Moreover, the outbreaks in Japan, South Korea, and Russia in the spring of this year were linked to wild birds, including migratory whooper swans, which were infected with the Fujian strain (clade 2.3) of H5N1, leading to concerns of spread of the Fujian strain into the same countries affected by the Qinghai strain.
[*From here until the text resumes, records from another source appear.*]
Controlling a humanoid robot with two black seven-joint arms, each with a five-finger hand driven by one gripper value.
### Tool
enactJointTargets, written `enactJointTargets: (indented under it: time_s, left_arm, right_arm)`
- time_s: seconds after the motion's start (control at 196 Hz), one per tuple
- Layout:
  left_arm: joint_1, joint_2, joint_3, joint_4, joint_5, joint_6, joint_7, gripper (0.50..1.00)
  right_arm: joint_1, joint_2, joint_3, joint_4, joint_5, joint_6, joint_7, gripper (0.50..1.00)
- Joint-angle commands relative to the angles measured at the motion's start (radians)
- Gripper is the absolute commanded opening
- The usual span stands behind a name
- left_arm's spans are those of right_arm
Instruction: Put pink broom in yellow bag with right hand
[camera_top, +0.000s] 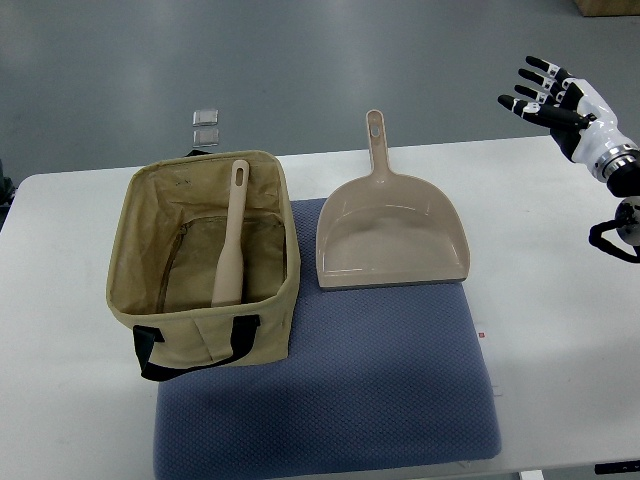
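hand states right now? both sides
Left hand: not in view.
Right hand: open, fingers spread, holding nothing, raised at the table's right edge. The broom already stands inside the bag.

lab: bare white table (560, 300), grey floor (300, 60).

The bag (205, 270) stands open-topped at the left; the broom (232, 235) leans inside it. The dustpan (390, 235) lies just right. Bare table (560, 300) stretches right of the mat (330, 400).
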Motion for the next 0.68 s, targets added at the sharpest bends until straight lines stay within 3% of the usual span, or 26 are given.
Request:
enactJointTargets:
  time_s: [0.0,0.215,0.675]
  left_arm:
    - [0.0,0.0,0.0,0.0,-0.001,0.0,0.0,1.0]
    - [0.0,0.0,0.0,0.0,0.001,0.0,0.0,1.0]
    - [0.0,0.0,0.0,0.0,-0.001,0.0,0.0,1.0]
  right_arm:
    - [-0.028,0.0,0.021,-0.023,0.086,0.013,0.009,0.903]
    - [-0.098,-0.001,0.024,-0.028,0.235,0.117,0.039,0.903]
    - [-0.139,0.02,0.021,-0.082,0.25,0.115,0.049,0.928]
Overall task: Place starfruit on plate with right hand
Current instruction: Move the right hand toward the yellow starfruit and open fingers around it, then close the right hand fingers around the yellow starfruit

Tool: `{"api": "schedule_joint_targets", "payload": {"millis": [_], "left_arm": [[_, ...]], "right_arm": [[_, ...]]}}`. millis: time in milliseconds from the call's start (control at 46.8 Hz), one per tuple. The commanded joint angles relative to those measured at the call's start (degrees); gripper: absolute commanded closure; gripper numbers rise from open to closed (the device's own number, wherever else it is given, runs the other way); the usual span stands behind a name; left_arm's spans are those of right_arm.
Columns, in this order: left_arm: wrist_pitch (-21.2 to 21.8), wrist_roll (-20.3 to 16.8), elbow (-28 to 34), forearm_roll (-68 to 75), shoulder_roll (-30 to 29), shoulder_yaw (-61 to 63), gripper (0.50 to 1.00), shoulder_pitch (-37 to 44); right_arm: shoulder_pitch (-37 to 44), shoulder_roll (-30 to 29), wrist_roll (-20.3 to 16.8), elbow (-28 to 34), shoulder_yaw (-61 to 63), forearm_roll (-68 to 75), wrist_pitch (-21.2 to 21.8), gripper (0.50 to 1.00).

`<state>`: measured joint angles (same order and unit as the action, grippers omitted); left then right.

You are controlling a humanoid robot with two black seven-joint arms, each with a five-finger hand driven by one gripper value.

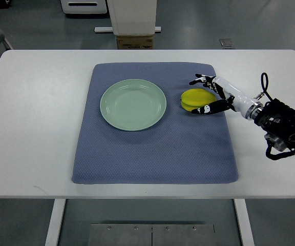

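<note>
Top view: starfruit (192, 100) is bracketed by spread right hand (209, 95) fingers, not yet gripped; fingers should be closed evenly before lifting toward plate (133, 104).

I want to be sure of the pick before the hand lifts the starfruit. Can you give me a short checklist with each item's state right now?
1. Right hand at the starfruit: ok, fingers sit on both its far and near sides.
2. Grasp closed firmly: cannot tell, contact under the fingers is not clear.
3. Starfruit still on the blue mat: ok, it lies to the right of the plate.
4. Plate clear to receive: ok, nothing lies in it.
5. Path from fruit to plate: ok, only bare mat lies between.
6. Left hand out of the way: ok, not in view.
</note>
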<state>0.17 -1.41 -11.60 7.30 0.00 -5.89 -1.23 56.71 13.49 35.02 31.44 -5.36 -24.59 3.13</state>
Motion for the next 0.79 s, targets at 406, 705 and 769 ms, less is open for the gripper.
{"api": "schedule_joint_targets", "payload": {"millis": [406, 705, 769], "left_arm": [[0.0, 0.0, 0.0, 0.0, 0.0, 0.0, 0.5, 0.0], [0.0, 0.0, 0.0, 0.0, 0.0, 0.0, 0.5, 0.0], [0.0, -0.1, 0.0, 0.0, 0.0, 0.0, 0.5, 0.0]], "right_arm": [[0.5, -2.0, 0.0, -0.2, -3.3, 0.0, -3.3, 0.555], [0.5, -2.1, -0.7, -0.4, -4.0, 0.1, -3.4, 0.634], [0.7, -2.1, -1.2, -0.4, -4.0, 0.1, -3.4, 0.695]]}}
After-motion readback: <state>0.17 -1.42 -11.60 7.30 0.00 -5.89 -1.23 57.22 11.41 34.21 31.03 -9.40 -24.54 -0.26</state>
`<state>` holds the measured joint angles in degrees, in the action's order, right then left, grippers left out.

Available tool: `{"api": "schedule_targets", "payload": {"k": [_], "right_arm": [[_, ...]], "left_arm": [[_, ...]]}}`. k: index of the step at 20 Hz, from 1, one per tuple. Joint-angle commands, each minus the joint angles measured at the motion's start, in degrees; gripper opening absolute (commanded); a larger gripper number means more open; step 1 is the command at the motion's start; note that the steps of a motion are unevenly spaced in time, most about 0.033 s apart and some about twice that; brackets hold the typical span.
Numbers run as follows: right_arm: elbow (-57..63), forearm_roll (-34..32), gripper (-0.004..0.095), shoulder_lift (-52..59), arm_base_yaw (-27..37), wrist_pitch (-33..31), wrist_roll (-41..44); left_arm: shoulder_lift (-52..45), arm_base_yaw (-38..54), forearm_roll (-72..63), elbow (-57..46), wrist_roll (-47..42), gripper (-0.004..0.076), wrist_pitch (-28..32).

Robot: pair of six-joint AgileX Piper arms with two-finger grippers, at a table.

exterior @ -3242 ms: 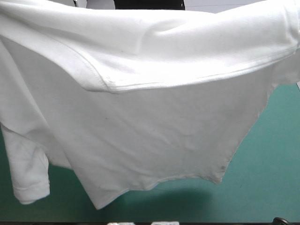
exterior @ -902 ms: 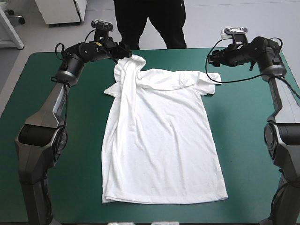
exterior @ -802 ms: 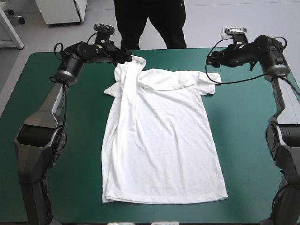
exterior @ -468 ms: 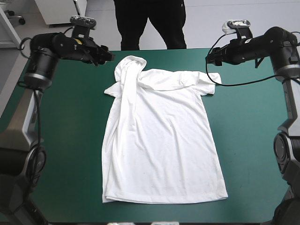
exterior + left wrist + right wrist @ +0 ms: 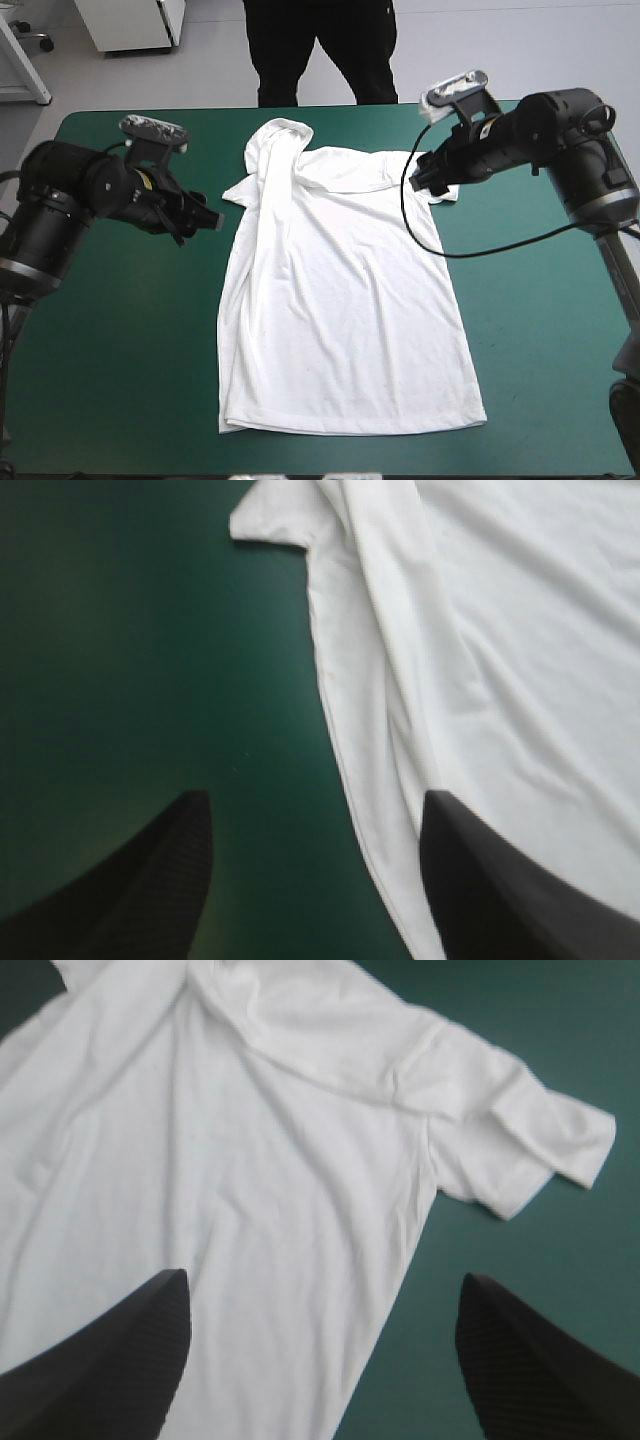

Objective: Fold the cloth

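The T-shirt [image 5: 345,300] lies spread on the teal-green surface [image 5: 540,340], its far-left shoulder rolled inward. The left pincer [image 5: 208,214] and the right pincer [image 5: 428,182] hover open and empty at the sleeves. Flattening that rolled shoulder first would likely give a cleaner fold.

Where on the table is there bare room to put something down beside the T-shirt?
Two wide bare strips of cover: one between the T-shirt and the cover's right edge, one between it and the left edge, both toward the near edge. Crowded by the sleeves: the left pincer and right pincer hover there, both open.
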<state>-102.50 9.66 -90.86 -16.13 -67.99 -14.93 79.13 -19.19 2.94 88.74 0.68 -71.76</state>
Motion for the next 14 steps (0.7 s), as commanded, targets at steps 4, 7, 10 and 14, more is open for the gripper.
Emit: {"api": "schedule_targets", "payload": {"k": [4,7,10,14], "right_arm": [[8.71,-12.64,0.0696,11.97,-6.66,-1.71,5.20],[11.55,-12.97,0.0648,16.31,-6.66,-1.71,5.66],[15.14,-15.23,0.0633,20.19,-6.66,-2.07,6.31],[19.41,-15.65,0.0633,22.25,-6.66,-1.95,6.31]], "left_arm": [[-6.54,-8.74,-2.09,-14.23,-4.95,0.0445,-2.12],[-7.00,-8.74,-4.86,-22.00,-6.27,0.0445,-2.12],[-7.54,-8.83,-11.30,-30.67,-6.40,0.0445,-1.75],[-8.03,-11.67,-12.16,-37.43,-8.76,0.0445,1.68]]}}
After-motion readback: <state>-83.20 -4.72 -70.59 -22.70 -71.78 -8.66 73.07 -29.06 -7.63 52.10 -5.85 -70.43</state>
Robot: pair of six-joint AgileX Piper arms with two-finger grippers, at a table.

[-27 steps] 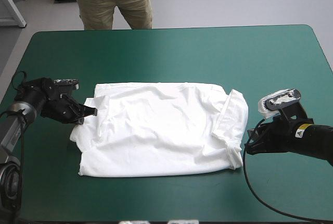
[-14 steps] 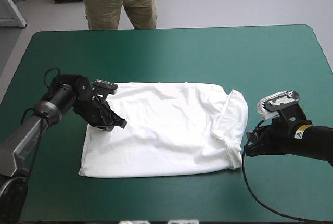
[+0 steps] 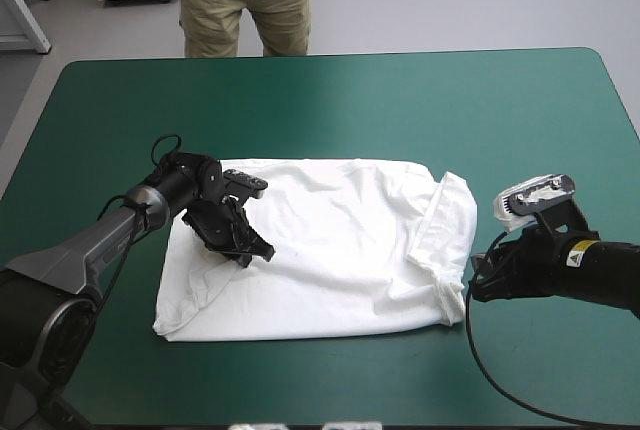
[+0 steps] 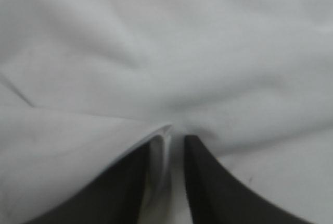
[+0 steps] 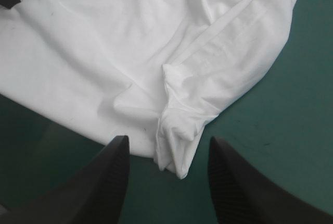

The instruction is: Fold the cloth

However, the H5N1 at Qinghai Lake this year ,A/environment/Qinghai/1/2008(H5N1), was not the Qinghai (clade 2.2) or Fujian (clade 2.3) strains.  Instead, the H5N1 was closely related to H5N1 found in poultry and swine in northern China in 2003.  Moreover, the isolate had a PB1 gene which was an exact match of low path PB1 in mallards from northern China isolated in 2006 (A/mallard/SanJiang/113/2006(H6N2)).  Exact matches were also found for PB2 with A/chicken/Hubei/wn/2003(H5N1) and A/swine/Shandong/2/2003(H5N1), as well as PA with the swine sequence and NP with the chicken sequence.

Since the level of this novel H5N1 (clade 0) at Qinghai Lake and elsewhere is unknown, the potential for this strain to distribute remains unclear.   The sequences which exactly match that H5N1 isolates from 2003 have not been reported in the past five years and the identity in these large internal genes suggests there has been little interaction with other H5N1 isolates.  However, the HA cleavage site of RERRRKKR has appeared on an Egyptian clade 2.2 genetic background in 2008 isolates in the Nile Delta suggesting additional H5N1 may have been circulating beyond China, but has gone undetected.

Germany recently isolate H5N1 that is virtually identical to 2006 isolates in Germany, which have circulated undetected between early 2006 and late 2008, highlighting limitations in current surveillance approaches.  Recently, new H5N1 outbreaks were reported in Vietnam and Thailand in southeast Asia, as well as Bangladesh and India in south Asia, which reflect H5N1 migration into the area.

Release of sequences from these outbreaks so they can be compared to the novel H5N1 isolates from the Qinghai Lake Nature Reserve would be useful.